- Required action:
Restate every line of the data word for word, except for the images.

- Data provided:

*** Block opens ***

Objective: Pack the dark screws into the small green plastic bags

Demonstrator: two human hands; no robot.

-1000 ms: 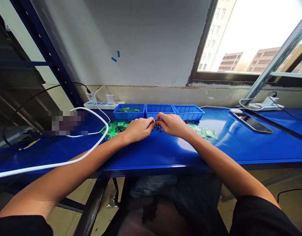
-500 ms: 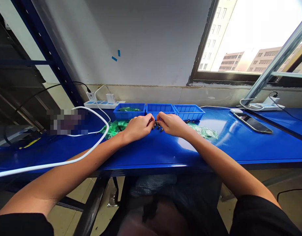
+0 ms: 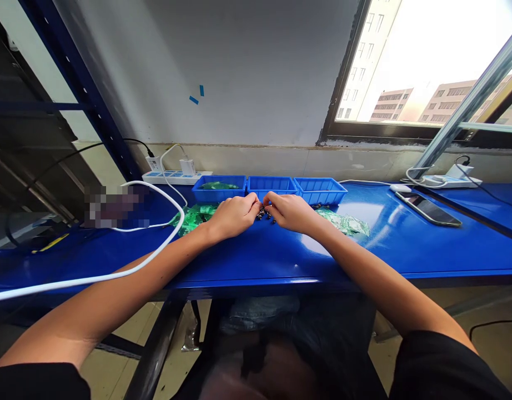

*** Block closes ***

- Expected answer:
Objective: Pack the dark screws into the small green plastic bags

Demonstrator: two human hands; no robot.

-1000 ms: 
-500 ms: 
+0 ms: 

No other output is needed; the exercise is complete.